By Rachelle Greczyn
Our client has participated in the Section 8 housing program since 2008: this government backed program provides vouchers to assist low-income tenants with the cost of housing. In the fall of 2016, she let her landlord know that she wasn’t going to renew her lease, and planned on moving to a safer area of town. Enraged at the prospect of losing rental income, the landlord sued her for $10,000 worth of damages. Our client disputed all of the damages alleged, except for one – she admitted to accidentally dropping something on the bathroom countertop and cracking it a week or so prior to the landlord filing the lawsuit. Needless to say, this repair would not cost $10,000.

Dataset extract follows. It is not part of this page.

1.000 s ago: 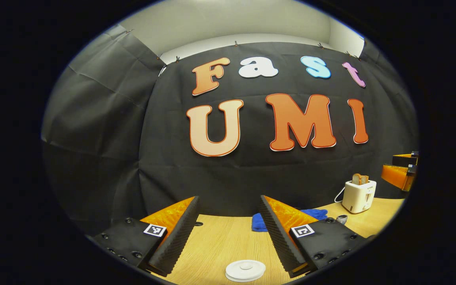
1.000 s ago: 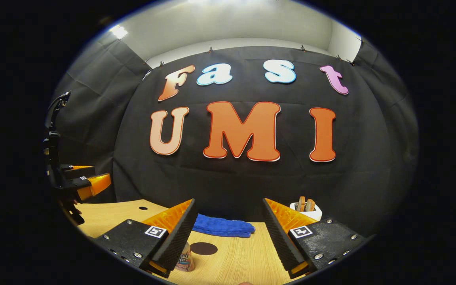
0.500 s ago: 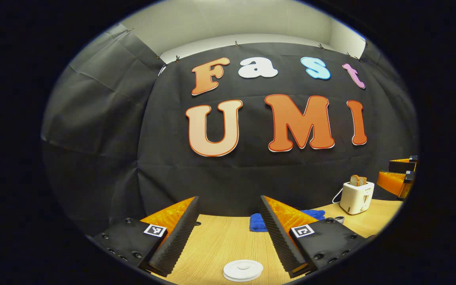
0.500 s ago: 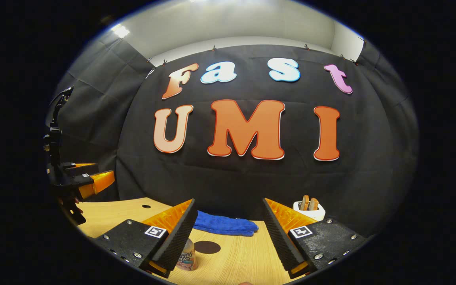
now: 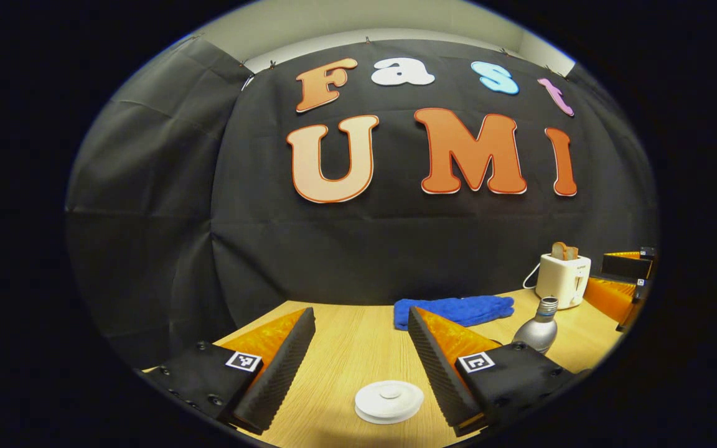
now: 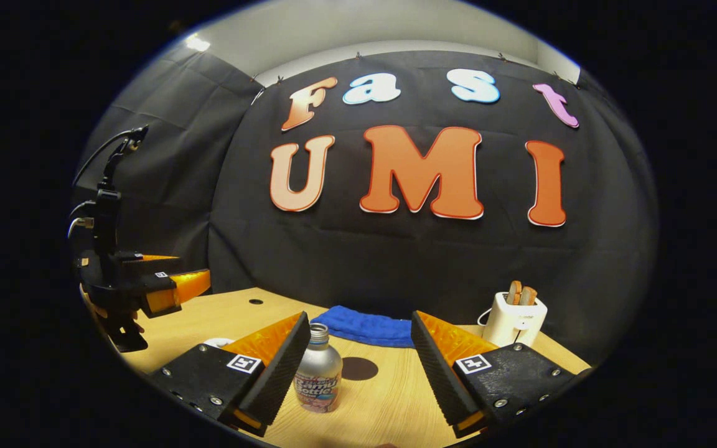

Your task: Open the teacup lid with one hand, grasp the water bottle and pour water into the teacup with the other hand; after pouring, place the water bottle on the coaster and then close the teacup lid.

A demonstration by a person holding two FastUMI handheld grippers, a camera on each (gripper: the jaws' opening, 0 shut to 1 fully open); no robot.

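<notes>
Lid (image 5: 389, 401) is seen flat, just ahead, centred btwn left gripper (image 5: 358, 348) fingers, held apart; bottle (image 6: 318, 377) upright by right gripper (image 6: 358, 354), also apart, empty.

White round teacup lid (image 5: 389, 400) with a centre knob lies closed low on the wooden table; silver water bottle (image 6: 318, 378), uncapped, labelled, stands upright just beside the flat dark round coaster (image 6: 359, 368), apart from it.
</notes>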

A state judge found our client was only responsible for the cracked countertop and that no other damages could be proved. However, after the judgment was entered, the Dothan Housing Authority, which provides the voucher, decided they were going to terminate her Section 8 benefits anyway based on the fact there was a state court judgment against her for damaging the property she rented.
My colleague Mary Jane Oakley and I, argued strongly to the Housing Authority that their decision was wrong: an accidental event that caused limited damages is commonplace in all kinds of homes, and in any case, our client even agreed to bear the cost of repairs. Certainly, she shouldn’t be held accountable for the other unproven claims that the state court dismissed. But the Housing Authority wouldn’t budge, insisting that their hands were tied because there was a state court judgment involving her use of the property her voucher covered; to our client, it was the equivalent of being denied the right to drive a car because of a scratch on the passenger door.
It is rare to go to federal court to challenge a housing authority decision. But that is exactly what we did, on the theory that the decision to revoke a voucher solely because of a judgment in a state court, violated federal housing regulations and standards of due process.
The case was assigned to U.S. Magistrate Judge Terry Moorer, who has recently been nominated to be a federal district judge. We are very pleased that Judge Moorer ruled in our favor, concluding that federal law requires a local housing authority to take the time to look at the specific circumstances and use discretion instead of adopting a hard and fast rule that a state court verdict of damages requires the loss of a voucher.
This matter is still not over. All magistrate judge findings are subject to review by federal district judges; also, our client will have to go back to the Housing Authority for a new hearing on whether the limited accidental damage to the property justifies the loss of her voucher. Judge Moorer’s ruling gives our client a fighting chance, and appreciates that for a low-income person, the loss of a voucher is too crucial for a one-size-fits-all approach that defies common sense. We will be there with her every step of the way.
Rachelle Greczyn is a Staff Attorney in our Dothan office.